The program was started in the fall of 1999 with a $8,700 grant from the N.C. Division of Forest Resources. Modeled after similar programs in Wake, Wilson and Buncombe counties, the Forsyth program recognizes trees of historic, environmental or significant value due to age, size or adaptability to the region.

The trees may be on public or private property and may be nominated by anyone. Extension’s Treasured Tree Committee measures and evaluates the trees to verify their prospect for continued life.

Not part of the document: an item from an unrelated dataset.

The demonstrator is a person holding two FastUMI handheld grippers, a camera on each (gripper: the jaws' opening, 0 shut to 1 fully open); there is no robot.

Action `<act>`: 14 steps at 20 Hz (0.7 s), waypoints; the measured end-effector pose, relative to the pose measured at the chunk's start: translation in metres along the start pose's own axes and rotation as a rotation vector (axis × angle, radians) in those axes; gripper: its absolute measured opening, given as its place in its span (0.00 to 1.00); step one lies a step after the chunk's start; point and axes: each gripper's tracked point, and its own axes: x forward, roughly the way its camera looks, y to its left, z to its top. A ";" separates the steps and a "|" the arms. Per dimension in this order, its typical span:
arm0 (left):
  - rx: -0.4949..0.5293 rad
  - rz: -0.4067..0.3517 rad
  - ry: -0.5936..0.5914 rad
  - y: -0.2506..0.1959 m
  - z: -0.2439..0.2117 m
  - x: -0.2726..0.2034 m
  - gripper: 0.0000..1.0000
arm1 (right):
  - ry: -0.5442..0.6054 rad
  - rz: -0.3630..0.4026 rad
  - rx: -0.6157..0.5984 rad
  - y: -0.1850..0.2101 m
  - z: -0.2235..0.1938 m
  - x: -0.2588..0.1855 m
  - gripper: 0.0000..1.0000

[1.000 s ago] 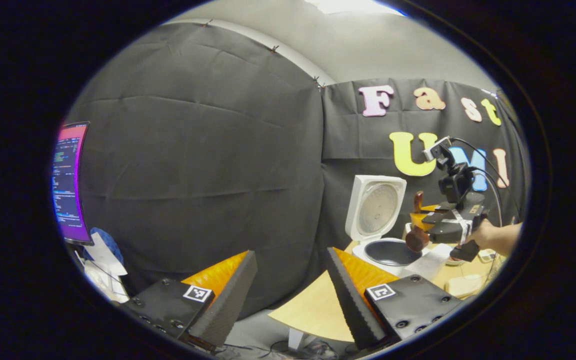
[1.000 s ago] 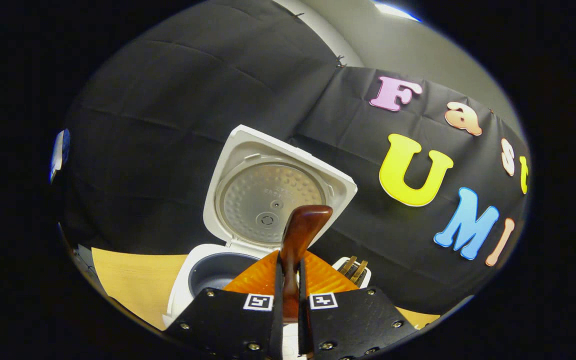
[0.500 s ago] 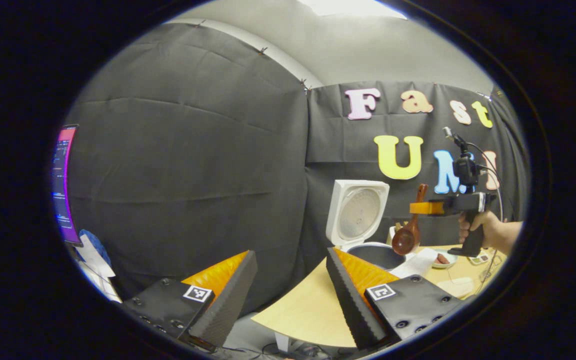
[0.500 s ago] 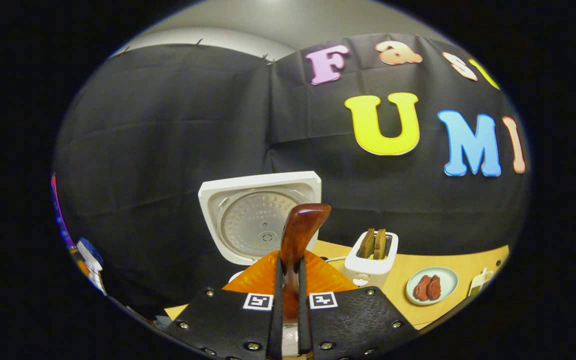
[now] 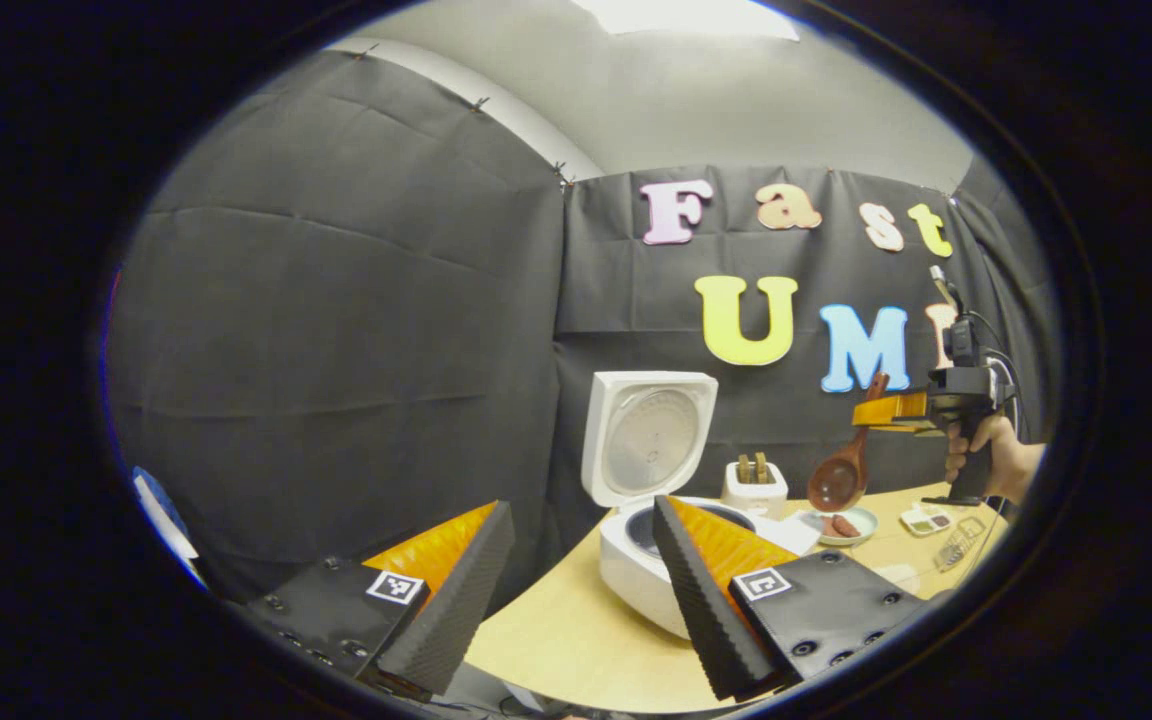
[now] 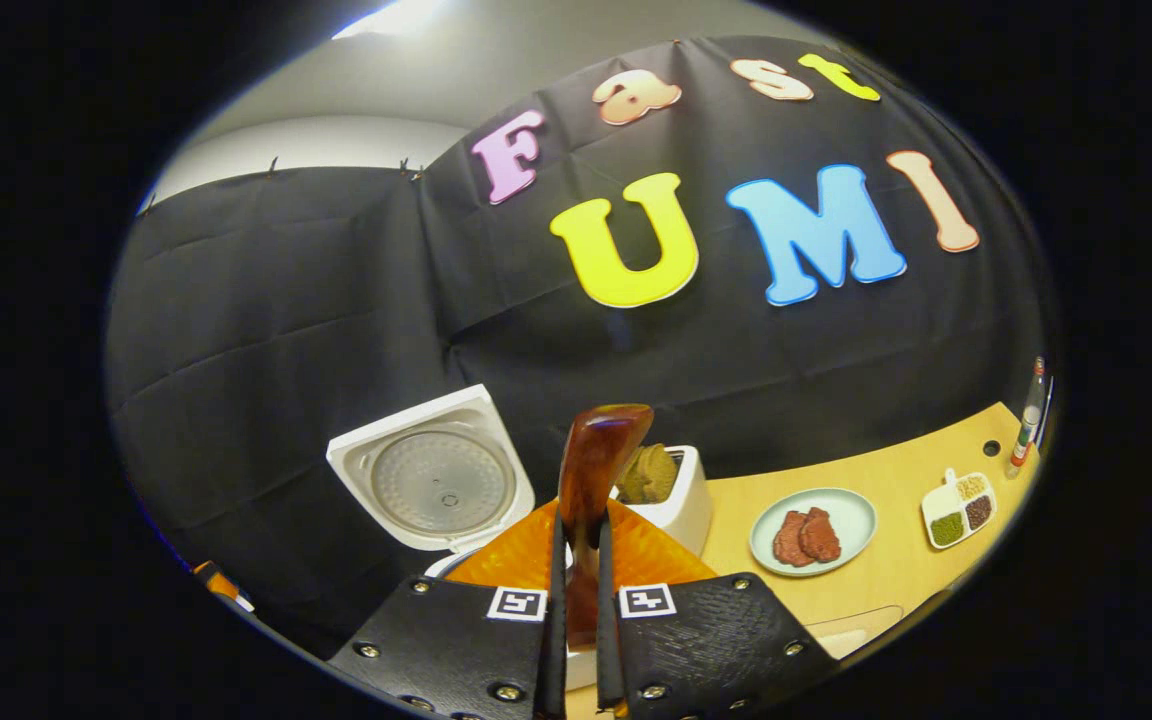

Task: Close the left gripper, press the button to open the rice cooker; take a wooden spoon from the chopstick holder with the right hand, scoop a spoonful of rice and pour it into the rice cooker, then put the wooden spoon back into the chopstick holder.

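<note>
1. Wooden spoon (image 6: 591,480) is clamped by its handle between the right gripper (image 6: 576,650) fingers, above the table (image 6: 896,560).
2. Left gripper (image 5: 576,600) hangs spread wide, holding nothing.
3. Rice cooker (image 5: 636,560) sits beyond, lid (image 6: 431,470) raised.

Glossy dark wooden spoon (image 6: 596,470), smooth white plastic rice cooker (image 5: 641,570), matt pale wood table (image 5: 576,640).
</note>
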 end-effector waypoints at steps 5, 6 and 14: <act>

And the program emphasizes trees in residential areas, as well as historic estates like Tanglewood, the Reynolds family country estate in Clemmons, Bost said.

Tanglewood is home to several champion trees, including a “Bicentennial Oak” recognized by the National Arbor Associaton and International Society of Arborculture and the North Carolina State Champion Black Walnut.

Many of Forsyth’s Treasured Trees are found in residential yards. When the committee set out to visit several tree sites, several champions were all but hidden by their own foliage. The N.C. State Champion Beech Tree at a Clemmons residence was hardly noticeable until committee members stood beneath its 70-foot canopy and gazed up into its 110-foot frame.

Historic trees also qualify for the program. A white oak near Winston-Salem’s Shallow Ford Park bears iron rings that testify to its past as a hitching post in days when horse-drawn carts brought farm produce to be sold in town.

In addition to helping recognize and protect some of the county’s most significant trees, the program is also charged with planting and maintaining public trees. One-third of the grant was used to plant 28 new species of trees at Tanglewood Park Arboretum and SciWorks Environmental Park, the county’s two tree-demonstration areas. Forsyth’s Master Gardener volunteers are helping to develop and maintain the Tanglewood arboretum.